* _About this task_
Nothing but the lines from the one containing "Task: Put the" to the end of the records below should be output, each exactly as written.

..............................

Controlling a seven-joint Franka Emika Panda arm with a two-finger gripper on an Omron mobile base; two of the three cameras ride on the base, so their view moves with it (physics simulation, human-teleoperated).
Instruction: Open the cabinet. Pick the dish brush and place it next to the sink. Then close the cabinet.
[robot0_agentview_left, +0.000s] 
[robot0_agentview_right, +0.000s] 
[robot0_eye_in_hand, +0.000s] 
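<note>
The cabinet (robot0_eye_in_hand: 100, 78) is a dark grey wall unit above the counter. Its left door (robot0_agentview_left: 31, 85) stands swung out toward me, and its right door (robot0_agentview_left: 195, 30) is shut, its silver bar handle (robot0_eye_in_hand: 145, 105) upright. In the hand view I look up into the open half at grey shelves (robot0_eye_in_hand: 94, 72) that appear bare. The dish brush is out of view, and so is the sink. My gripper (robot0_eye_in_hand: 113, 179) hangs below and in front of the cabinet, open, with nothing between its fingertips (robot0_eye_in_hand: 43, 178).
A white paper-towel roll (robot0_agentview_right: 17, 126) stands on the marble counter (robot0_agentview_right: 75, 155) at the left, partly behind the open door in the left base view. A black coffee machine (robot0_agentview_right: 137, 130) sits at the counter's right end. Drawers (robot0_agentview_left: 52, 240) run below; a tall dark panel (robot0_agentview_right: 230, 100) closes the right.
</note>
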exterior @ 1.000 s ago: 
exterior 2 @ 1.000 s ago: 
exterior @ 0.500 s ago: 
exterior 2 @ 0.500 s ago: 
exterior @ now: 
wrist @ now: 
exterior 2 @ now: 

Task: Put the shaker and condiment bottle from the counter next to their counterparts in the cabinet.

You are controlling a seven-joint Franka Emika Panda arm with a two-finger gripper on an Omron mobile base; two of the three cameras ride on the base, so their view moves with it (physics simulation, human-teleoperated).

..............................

* _Result_
Task: Put the shaker and condiment bottle from the counter next to their counterparts in the cabinet.

You are controlling a seven-joint Franka Emika Panda arm with a two-finger gripper on an Omron mobile base; two of the three cameras ride on the base, so their view moves with it (physics simulation, human-teleoperated).

The answer requires no additions.